Java Lin’s win probability when rethrowing
Spears Robot’s strategy is dependnt on Java Lin’s first throw so Java Lin’s expected win rate is dependent on the first throw it is discarding with the rethrow.
- Java Lin first throw $< 0.5$ (Spears Robot uses threhsold of $0.5$)
- Java Lin will have a score $[0, 1]$ after the rethrow
- Spears Robot has a $50%$ chance to rethrow:
- Spears Robot Rethrows ($50%$): Both have scores $[0, 1]$ (Java Lin wins $50%$)
- Spears Robot Keeps ($50%$): Spears Robot has scores $[0.5, 1]$ (Java Lin wins $25%$)
- $P(\text{Win}) = (0.5 \times 0.5) + (0.5 \times 0.25) = 0.375$
- Java Lin first throw $\ge 0.5$ (Spears Robot is uses threhsold of $0.625$)
- Java Lin will have a score $[0, 1]$ after the rethrow
- Spears Robot has a $62.5%$ chance to rethrow:
- Spears Robot Rethrows ($62.5%$): Both have scores $[0, 1]$ (Java Lin wins $50%$)

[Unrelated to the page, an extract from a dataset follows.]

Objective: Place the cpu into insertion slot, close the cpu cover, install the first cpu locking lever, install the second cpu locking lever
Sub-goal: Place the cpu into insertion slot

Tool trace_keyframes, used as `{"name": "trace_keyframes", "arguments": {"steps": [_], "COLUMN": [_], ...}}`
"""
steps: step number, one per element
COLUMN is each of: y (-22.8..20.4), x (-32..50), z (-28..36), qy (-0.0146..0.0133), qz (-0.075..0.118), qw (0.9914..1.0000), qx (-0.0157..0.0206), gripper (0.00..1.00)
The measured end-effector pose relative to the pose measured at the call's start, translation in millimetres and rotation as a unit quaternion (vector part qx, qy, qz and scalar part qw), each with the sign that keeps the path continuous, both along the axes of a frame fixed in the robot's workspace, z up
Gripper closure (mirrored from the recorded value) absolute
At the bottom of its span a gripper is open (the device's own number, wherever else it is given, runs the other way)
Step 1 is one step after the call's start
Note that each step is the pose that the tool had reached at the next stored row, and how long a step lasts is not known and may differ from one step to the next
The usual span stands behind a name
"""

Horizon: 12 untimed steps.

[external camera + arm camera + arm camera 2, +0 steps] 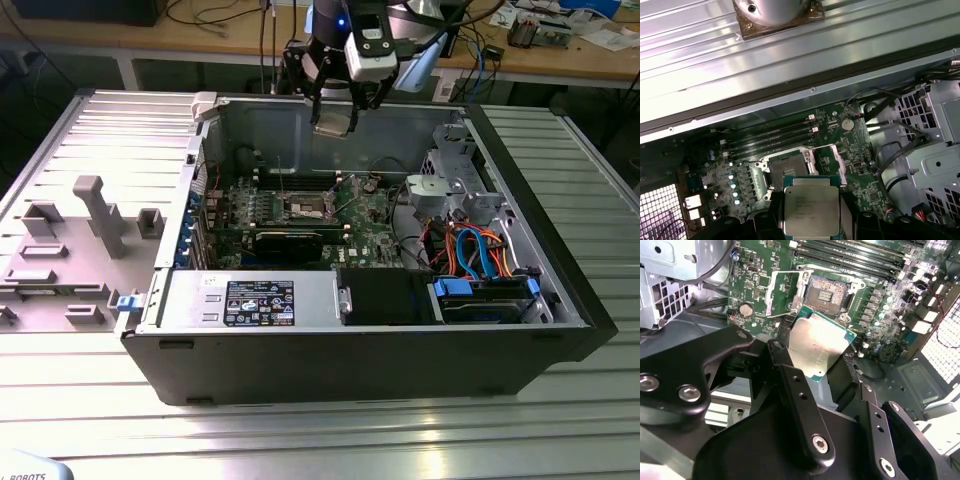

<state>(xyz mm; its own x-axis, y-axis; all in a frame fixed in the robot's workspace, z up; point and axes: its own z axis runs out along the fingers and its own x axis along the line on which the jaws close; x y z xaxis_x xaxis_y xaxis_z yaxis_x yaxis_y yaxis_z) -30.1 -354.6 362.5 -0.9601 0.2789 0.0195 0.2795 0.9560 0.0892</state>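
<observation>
One hand (340,108) clamped on cpu (811,212), over open computer case (300,355).
Ribbed metal counter (450,440) beneath case; insertion slot (787,170) inside case; cables (220,20) behind case.

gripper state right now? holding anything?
Gripper: shut on the cpu, held in the air, clear of the empty insertion slot.
</observation>
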Motion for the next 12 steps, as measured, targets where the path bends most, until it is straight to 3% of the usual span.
{"name": "trace_keyframes", "arguments": {"steps": [2,12], "y": [0.0,0.0], "x": [-0.1,-0.1], "z": [-0.1,-0.1], "qy": [0.0000,0.0000], "qz": [-0.010,-0.013], "qw": [0.99995,0.99992], "qx": [0.0000,0.0000], "gripper": [0.46,0.46]}}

- Spears Robot Keeps ($37.5%$): Spears Robot has scores $[0.625, 1]$ (Java Lin wins $18.75%$)
- $P(\text{Win}) = (0.625 \times 0.5) + (0.375 \times 0.1875) = 0.3828125$
Java Lin’s win probability when keeping
let $a$ = Java Lin’s first throw distance
- $a < 0.5$ (Spears Robot uses threhsold of $0.5$)
- Java Lin only wins if Spears Robot rethrows ($50%$) and gets a lower value $a$
- $P(\text{Win}) = (0.5 \times a)$ since $a < 0.5$ $P(\text{Win}) < 0.25$
- since $0.25 < 0.365$ Java Lin should never keep on a score $< 0.5$
- $0.5 \le a \le 0.625$ (Spears robot uses threhshold of $0.625$)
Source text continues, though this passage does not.